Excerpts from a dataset
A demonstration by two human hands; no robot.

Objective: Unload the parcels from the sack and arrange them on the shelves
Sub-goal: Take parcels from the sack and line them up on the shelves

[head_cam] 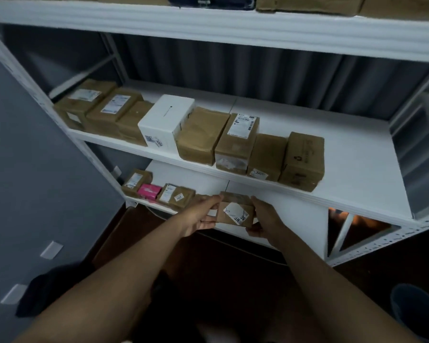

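Note:
A small brown parcel with a white label sits at the front edge of the lower shelf. My left hand grips its left side and my right hand grips its right side. To the left on the same shelf lie two brown parcels and a pink one. The middle shelf carries a row of several brown parcels and one white box. The sack is not in view.
The white metal rack has an upper shelf with more parcels at the frame's top. A grey wall stands to the left. The right half of the middle and lower shelves is bare. Dark floor lies below.

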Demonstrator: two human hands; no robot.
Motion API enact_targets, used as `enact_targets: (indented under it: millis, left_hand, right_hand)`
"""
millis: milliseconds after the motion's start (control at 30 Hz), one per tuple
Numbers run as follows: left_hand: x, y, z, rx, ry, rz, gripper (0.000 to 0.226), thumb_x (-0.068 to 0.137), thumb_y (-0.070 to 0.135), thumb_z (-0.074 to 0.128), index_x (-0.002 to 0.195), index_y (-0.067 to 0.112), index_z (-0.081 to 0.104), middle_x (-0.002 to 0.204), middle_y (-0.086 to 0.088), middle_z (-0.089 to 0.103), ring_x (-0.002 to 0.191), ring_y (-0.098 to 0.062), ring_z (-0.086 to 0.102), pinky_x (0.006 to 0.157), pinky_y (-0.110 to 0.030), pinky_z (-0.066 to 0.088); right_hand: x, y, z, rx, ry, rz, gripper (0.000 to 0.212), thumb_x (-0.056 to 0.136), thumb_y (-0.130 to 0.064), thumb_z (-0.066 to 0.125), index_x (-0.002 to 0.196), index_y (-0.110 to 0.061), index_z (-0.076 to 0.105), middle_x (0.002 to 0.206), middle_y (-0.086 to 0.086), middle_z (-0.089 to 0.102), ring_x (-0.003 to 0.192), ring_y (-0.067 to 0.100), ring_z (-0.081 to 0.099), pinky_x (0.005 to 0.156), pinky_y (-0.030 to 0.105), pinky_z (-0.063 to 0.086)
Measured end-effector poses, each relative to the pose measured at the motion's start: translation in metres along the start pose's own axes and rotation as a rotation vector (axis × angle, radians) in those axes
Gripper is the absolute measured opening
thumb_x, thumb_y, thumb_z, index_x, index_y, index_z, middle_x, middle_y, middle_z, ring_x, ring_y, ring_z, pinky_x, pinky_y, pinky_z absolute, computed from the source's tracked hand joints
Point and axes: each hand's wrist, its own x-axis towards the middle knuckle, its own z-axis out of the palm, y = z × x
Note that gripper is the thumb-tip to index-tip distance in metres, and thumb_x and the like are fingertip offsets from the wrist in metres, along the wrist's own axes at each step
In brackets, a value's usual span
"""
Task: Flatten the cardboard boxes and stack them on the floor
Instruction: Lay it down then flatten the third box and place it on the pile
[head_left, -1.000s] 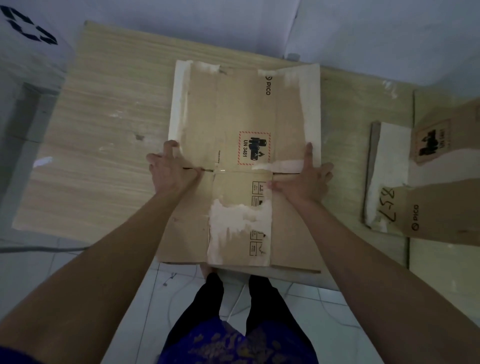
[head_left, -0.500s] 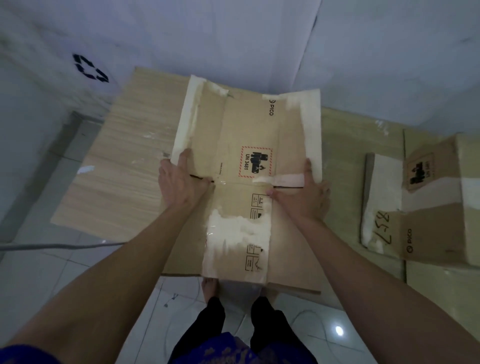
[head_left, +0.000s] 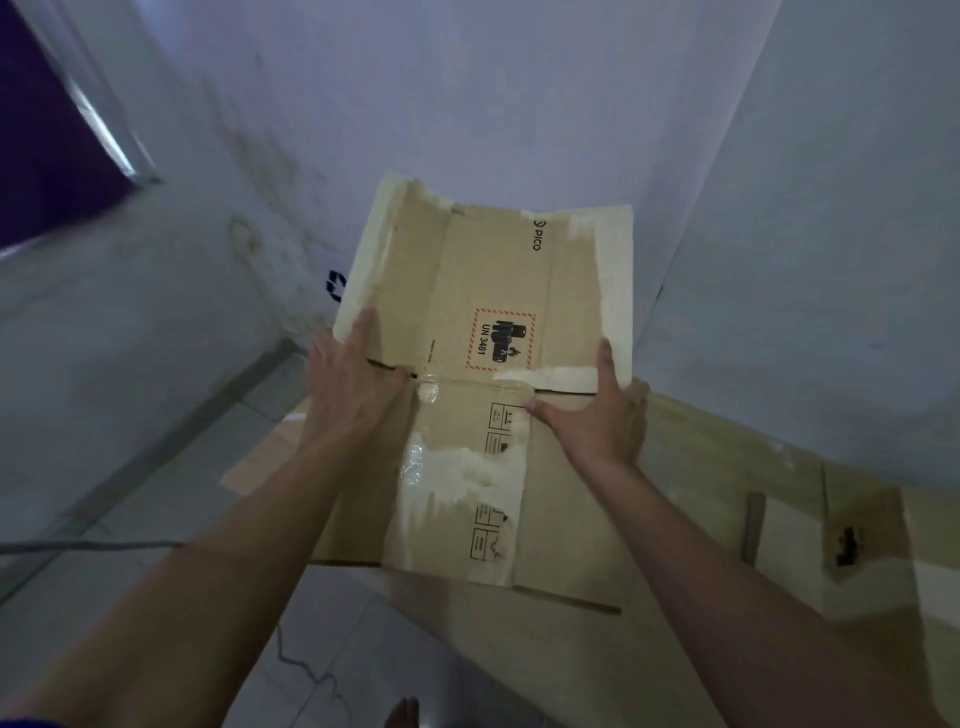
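A flattened brown cardboard box (head_left: 483, 291), printed with PICO and a UN 3481 label, hangs in the air in front of me, tilted up toward the wall. My left hand (head_left: 350, 387) grips its left edge at the flap slit. My right hand (head_left: 597, 415) grips its right edge, thumb lying across the torn white tape. Below and to the right sits another cardboard box (head_left: 852, 525), blurred, on the wooden table (head_left: 711, 457).
White walls (head_left: 519, 104) meet in a corner just behind the box. Grey tiled floor (head_left: 171, 467) lies to the left and below, with a thin cable (head_left: 88, 545) across it. My bare foot (head_left: 402, 714) shows at the bottom edge. A dark doorway (head_left: 47, 130) is upper left.
Both hands have lifted the flattened box off the table and raised it toward the wall. The view has swung upward and left, so the other box slid to the lower right.
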Motion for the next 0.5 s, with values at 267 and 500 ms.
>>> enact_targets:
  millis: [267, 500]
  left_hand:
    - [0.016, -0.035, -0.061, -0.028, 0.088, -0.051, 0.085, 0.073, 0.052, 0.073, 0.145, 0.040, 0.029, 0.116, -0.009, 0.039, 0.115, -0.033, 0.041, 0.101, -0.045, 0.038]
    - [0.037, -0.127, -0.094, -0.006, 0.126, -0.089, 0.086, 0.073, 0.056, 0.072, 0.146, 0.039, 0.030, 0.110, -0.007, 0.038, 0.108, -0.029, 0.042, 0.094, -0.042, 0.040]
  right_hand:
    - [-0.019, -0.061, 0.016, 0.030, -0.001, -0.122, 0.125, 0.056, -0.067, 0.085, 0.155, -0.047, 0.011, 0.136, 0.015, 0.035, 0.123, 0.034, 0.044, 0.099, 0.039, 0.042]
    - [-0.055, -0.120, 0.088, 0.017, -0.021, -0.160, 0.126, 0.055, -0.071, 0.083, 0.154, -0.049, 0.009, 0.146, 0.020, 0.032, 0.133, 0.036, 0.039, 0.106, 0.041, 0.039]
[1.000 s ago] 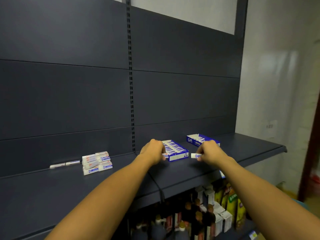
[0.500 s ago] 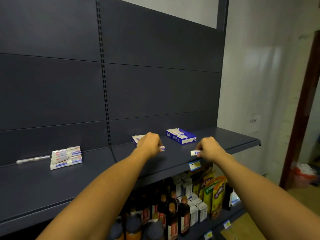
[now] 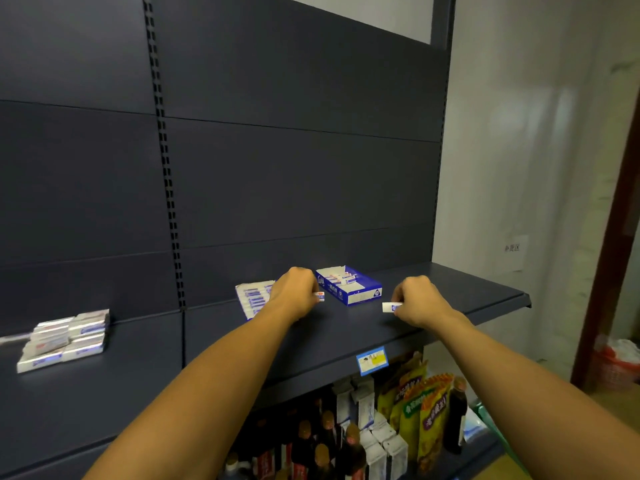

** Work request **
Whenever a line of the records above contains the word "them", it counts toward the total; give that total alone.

** Solved problem **
3